## DIRECTIONS
Every line with "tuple" in it should be copied from the data.

== == ==

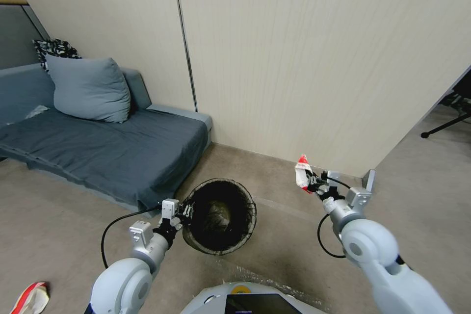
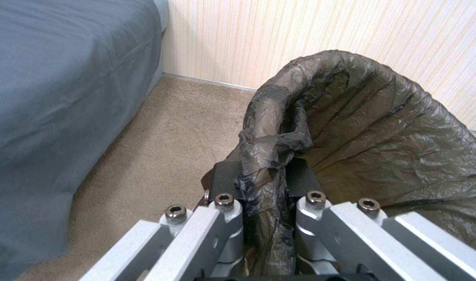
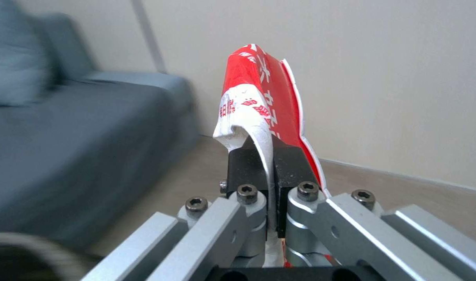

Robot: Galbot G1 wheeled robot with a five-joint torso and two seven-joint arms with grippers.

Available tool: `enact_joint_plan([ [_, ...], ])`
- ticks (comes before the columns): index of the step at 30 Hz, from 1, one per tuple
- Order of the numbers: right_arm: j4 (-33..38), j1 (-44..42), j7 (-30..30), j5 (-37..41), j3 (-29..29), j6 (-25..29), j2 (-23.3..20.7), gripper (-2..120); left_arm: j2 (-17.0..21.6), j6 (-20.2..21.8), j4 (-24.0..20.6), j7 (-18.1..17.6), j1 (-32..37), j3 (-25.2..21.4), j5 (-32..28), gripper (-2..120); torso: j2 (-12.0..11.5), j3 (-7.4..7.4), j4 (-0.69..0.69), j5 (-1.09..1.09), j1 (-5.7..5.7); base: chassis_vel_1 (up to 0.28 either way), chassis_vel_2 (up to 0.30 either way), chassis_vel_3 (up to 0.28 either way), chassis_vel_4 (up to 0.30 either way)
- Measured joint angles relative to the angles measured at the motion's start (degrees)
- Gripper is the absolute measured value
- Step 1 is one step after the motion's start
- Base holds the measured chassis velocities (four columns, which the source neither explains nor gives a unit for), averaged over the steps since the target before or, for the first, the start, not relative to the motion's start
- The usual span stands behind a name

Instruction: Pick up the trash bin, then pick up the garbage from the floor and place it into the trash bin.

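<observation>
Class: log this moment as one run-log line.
left gripper: shut on trash bin rim | right gripper: shut on red-and-white wrapper, beside bin

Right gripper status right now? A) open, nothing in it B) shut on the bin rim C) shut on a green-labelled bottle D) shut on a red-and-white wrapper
D: the right gripper is shut on the red-and-white wrapper, which stands up between its pads, held off to the right of the trash bin; the left gripper grips the bin's rim and liner.
</observation>
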Motion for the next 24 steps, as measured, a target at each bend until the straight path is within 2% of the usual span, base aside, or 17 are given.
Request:
enact_joint_plan([
  [4, 1.6, 1.5, -2.0, 4.7, -1.6, -1.0, -2.1, 0, 0.0, 0.1, 0.0, -0.1, 0.4, 0.3, 0.1, 7, 0.0, 0.0, 0.0, 0.01, 0.0, 0.0, 0.0, 0.0, 0.0],
  [17, 1.2, 5.7, -14.0, 7.2, -7.1, -1.9, -7.3, 0, 1.2, 0.7, 0.1, -0.3, 0.4, 1.2, 0.6, 7, 0.0, 0.0, 0.0, 0.0, 0.0, 0.0, 0.0, 0.0, 0.0],
  [22, 1.1, 7.6, -15.3, 7.2, -12.3, -2.0, -8.7, 0, 1.3, 0.9, 0.2, -0.3, 0.4, 1.8, 0.7, 7, 0.0, 0.0, 0.0, 0.0, 0.0, 0.0, 0.0, 0.0, 0.0],
  [24, 1.0, 10.1, -15.3, 7.2, -16.7, -2.3, -9.2, 0, 1.3, 1.0, 0.2, -0.4, 0.5, 2.2, 0.7, 7, 0.0, 0.0, 0.0, 0.01, 0.0, 0.0, 0.0, 0.0, 0.0],
])
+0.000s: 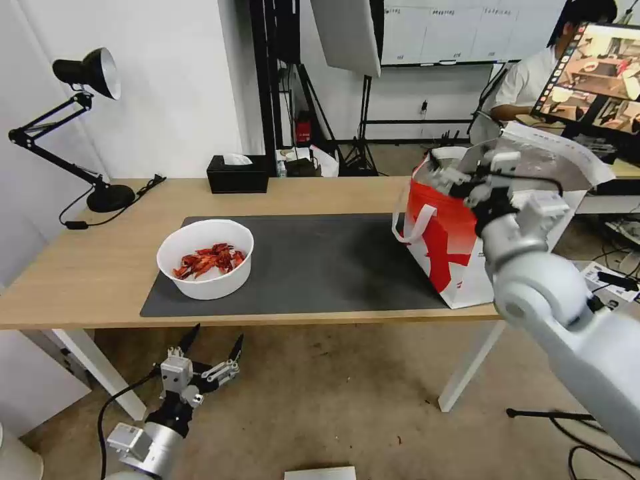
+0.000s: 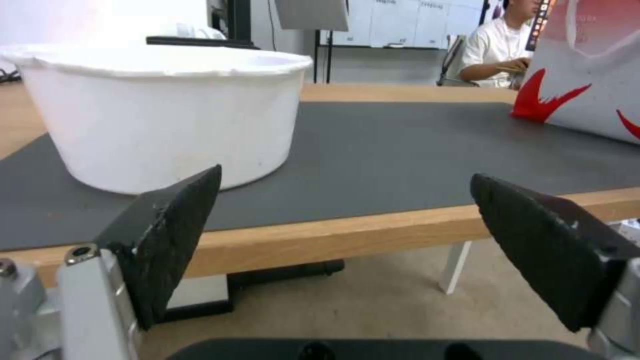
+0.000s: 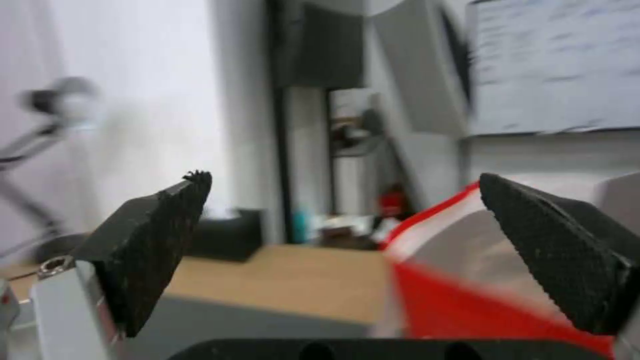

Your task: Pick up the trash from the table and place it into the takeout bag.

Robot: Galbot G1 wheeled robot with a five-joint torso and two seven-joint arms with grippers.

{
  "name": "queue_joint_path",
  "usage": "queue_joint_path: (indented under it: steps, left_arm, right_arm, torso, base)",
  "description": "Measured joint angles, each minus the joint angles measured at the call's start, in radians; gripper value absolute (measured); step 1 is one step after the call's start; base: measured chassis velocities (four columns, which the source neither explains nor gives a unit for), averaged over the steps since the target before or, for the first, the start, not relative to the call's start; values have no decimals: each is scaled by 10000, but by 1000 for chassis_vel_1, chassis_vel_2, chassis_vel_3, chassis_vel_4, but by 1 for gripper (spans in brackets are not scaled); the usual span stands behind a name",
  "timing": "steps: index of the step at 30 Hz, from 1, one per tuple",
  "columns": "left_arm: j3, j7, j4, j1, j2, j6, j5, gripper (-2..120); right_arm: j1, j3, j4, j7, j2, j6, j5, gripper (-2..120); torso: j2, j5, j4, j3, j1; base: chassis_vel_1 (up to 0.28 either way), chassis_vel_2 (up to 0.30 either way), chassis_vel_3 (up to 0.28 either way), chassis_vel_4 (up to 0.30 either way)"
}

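A white bowl [image 1: 205, 259] of red crayfish shells [image 1: 209, 259] sits at the left end of the dark grey mat [image 1: 320, 263] on the desk [image 1: 80, 273], well apart from the red-and-white takeout bag [image 1: 445, 250] standing at the mat's right end. The right hand [image 1: 467, 179] hovers open and empty over the bag's mouth. The left hand [image 1: 215, 341] hangs open below the desk's front edge, near the bowl.
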Motion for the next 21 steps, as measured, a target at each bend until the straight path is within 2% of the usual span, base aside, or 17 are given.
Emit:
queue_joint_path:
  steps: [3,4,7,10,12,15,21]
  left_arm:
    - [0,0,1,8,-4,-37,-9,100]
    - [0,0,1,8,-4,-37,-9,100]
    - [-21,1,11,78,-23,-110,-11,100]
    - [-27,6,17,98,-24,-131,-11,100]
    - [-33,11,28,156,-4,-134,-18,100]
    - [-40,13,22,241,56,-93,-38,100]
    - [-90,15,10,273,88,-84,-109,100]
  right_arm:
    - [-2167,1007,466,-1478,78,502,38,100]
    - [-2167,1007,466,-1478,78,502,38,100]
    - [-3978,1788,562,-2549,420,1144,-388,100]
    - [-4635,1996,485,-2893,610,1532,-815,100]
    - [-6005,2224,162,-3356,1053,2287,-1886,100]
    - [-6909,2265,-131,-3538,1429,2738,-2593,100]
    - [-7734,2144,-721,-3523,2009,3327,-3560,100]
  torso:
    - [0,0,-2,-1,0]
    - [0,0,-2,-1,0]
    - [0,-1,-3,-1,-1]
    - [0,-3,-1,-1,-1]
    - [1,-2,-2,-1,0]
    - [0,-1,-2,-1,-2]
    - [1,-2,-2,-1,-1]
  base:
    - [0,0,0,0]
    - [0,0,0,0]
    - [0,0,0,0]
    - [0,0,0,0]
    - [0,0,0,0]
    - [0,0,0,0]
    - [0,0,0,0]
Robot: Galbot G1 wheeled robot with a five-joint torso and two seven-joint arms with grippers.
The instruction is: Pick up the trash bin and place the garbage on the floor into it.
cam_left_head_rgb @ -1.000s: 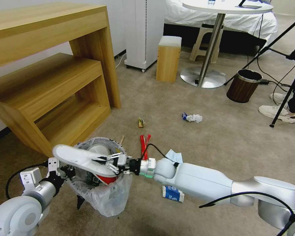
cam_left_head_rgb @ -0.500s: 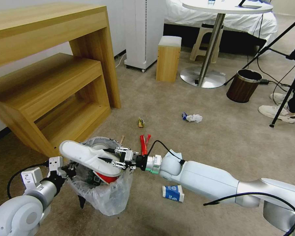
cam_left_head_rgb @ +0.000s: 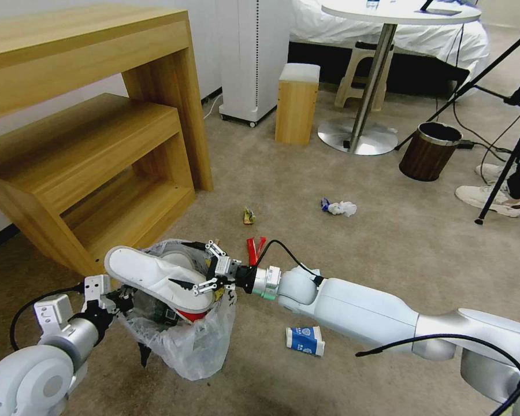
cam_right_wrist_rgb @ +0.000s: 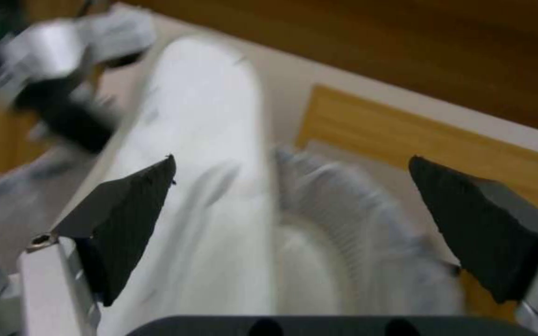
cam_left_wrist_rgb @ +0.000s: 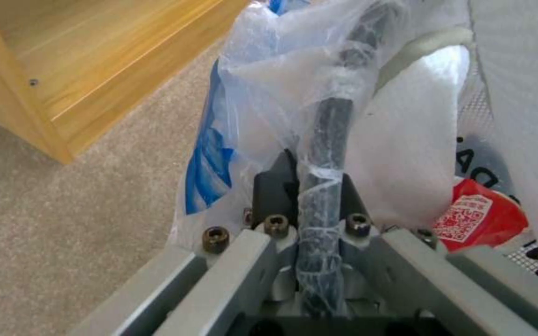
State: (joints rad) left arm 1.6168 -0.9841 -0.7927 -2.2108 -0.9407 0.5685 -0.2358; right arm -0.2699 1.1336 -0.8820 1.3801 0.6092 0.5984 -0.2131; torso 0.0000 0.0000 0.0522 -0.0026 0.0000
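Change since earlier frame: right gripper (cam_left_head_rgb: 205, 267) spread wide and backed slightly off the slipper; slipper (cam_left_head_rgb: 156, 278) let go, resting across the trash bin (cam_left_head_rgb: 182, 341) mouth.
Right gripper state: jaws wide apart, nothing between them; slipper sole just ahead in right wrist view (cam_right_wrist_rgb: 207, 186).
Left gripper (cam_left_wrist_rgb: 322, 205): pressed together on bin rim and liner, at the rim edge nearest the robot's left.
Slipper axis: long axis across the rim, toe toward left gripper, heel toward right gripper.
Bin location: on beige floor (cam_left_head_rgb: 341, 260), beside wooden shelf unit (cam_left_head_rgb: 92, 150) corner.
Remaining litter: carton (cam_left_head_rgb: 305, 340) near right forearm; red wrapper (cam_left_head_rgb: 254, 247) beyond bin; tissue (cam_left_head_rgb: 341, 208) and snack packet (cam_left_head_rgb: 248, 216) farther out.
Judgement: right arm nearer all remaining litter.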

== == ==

## SOLUTION FOR THIS TASK
- ticks (comes before the columns): index of the step at 30 Hz, from 1, one per tuple
  "timing": "steps: index of the step at 30 Hz, from 1, one per tuple",

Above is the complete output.